Line by line, return the data exactly as shown.

> Source material:
################
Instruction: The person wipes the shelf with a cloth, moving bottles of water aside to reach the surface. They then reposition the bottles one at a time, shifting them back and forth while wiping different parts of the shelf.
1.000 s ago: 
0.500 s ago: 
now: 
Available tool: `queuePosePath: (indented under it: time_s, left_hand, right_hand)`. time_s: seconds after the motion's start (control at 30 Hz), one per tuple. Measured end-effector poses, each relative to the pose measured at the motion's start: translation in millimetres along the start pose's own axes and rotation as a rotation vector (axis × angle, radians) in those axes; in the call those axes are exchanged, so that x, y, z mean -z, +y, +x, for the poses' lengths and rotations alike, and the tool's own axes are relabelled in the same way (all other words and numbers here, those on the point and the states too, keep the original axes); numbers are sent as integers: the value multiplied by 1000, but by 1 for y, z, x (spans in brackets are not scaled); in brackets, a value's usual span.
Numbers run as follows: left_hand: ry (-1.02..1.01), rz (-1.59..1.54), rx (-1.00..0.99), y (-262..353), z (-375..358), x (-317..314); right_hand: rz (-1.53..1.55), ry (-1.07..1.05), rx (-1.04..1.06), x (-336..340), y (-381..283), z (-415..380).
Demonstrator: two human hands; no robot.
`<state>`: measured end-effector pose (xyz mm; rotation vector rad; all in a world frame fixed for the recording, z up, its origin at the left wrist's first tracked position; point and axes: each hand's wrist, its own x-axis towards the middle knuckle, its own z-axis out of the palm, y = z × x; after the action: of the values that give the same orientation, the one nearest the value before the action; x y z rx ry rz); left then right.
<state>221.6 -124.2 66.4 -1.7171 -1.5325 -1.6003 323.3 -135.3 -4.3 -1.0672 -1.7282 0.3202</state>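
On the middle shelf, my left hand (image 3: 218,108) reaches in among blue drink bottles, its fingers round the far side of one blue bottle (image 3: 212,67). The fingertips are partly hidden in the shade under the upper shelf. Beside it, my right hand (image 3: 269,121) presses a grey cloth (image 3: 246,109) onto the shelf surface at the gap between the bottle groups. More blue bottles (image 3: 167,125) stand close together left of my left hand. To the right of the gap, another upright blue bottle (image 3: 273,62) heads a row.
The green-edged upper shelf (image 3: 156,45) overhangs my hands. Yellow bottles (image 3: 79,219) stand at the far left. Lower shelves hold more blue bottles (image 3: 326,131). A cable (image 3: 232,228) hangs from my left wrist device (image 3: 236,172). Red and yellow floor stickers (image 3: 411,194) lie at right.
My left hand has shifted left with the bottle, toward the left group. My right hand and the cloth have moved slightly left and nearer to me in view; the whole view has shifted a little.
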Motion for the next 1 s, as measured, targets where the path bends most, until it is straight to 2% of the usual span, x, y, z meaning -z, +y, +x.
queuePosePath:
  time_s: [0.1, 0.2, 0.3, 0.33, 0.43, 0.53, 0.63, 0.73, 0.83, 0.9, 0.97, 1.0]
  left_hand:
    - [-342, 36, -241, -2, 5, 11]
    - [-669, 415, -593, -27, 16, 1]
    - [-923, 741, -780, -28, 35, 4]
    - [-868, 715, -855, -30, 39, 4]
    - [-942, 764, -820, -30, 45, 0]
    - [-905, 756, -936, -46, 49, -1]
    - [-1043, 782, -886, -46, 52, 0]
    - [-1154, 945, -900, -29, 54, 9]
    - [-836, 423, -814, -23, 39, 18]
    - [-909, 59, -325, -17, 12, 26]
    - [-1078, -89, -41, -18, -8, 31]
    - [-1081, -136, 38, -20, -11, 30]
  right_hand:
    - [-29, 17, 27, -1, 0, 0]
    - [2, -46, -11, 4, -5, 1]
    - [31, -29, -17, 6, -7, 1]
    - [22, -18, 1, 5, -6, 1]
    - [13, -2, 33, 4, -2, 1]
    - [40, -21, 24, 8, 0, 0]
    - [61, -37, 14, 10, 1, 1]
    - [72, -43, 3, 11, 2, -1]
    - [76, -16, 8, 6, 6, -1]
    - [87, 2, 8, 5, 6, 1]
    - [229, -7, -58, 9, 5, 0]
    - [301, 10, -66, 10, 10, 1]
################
> Your response:
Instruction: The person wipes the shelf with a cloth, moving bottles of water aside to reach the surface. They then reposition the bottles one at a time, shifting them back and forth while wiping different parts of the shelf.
1.000 s ago: 
0.500 s ago: 
now: 
Available tool: `queuePosePath: (indented under it: time_s, left_hand, right_hand)`. time_s: seconds after the motion's start (control at 30 Hz), one per tuple. Measured end-effector poses, each relative to the pose measured at the motion's start: translation in millimetres along the start pose's own axes and rotation as a rotation vector (axis × angle, radians) in those axes; in the call those axes are exchanged, so that x, y, z mean -z, +y, +x, for the poses' lengths and rotations alike, and the tool's own axes are relabelled in the same way (all other words and numbers here, those on the point and the states too, keep the original axes); numbers are sent as integers: the value multiplied by 1000, but by 1 for y, z, x (spans in brackets are not scaled); in brackets, a value's usual span.
Numbers run as follows: left_hand: ry (-1.02..1.01), rz (-1.59..1.54), rx (-1.00..0.99), y (-262..353), z (-375..358), x (-317..314); right_hand: rz (-1.53..1.55), ry (-1.07..1.05), rx (-1.04..1.06), x (-336..340), y (-381..283), z (-415..380).
Demonstrator: two human hands; no robot.
`<state>`: measured end-effector pose (xyz mm; rotation vector rad; all in a world frame fixed for the recording, z up, its origin at the left wrist's first tracked position; point and axes: each hand's wrist, its own x-axis towards the middle knuckle, its own z-axis out of the palm, y = z × x; after the action: of the values that give the same orientation, the one nearest the value before the action; x y z rx ry rz); left then right.
<state>221.6 -124.2 66.4 -1.7171 -1.5325 -1.6003 323.3 -135.3 -4.3 -1.0672 -1.7282 0.3202</state>
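On the middle shelf, my left hand (image 3: 218,108) reaches in among blue drink bottles, its fingers round the far side of one blue bottle (image 3: 212,67). The fingertips are partly hidden in the shade under the upper shelf. Beside it, my right hand (image 3: 269,121) presses a grey cloth (image 3: 246,109) onto the shelf surface at the gap between the bottle groups. More blue bottles (image 3: 167,125) stand close together left of my left hand. To the right of the gap, another upright blue bottle (image 3: 273,62) heads a row.
The green-edged upper shelf (image 3: 156,45) overhangs my hands. Yellow bottles (image 3: 79,219) stand at the far left. Lower shelves hold more blue bottles (image 3: 326,131). A cable (image 3: 232,228) hangs from my left wrist device (image 3: 236,172). Red and yellow floor stickers (image 3: 411,194) lie at right.
My left hand has shifted left with the bottle, toward the left group. My right hand and the cloth have moved slightly left and nearer to me in view; the whole view has shifted a little.
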Motion for the next 1 s, as measured, targets where the path bends most, until it is straight to 2% of the usual span, x, y, z meaning -z, +y, +x.
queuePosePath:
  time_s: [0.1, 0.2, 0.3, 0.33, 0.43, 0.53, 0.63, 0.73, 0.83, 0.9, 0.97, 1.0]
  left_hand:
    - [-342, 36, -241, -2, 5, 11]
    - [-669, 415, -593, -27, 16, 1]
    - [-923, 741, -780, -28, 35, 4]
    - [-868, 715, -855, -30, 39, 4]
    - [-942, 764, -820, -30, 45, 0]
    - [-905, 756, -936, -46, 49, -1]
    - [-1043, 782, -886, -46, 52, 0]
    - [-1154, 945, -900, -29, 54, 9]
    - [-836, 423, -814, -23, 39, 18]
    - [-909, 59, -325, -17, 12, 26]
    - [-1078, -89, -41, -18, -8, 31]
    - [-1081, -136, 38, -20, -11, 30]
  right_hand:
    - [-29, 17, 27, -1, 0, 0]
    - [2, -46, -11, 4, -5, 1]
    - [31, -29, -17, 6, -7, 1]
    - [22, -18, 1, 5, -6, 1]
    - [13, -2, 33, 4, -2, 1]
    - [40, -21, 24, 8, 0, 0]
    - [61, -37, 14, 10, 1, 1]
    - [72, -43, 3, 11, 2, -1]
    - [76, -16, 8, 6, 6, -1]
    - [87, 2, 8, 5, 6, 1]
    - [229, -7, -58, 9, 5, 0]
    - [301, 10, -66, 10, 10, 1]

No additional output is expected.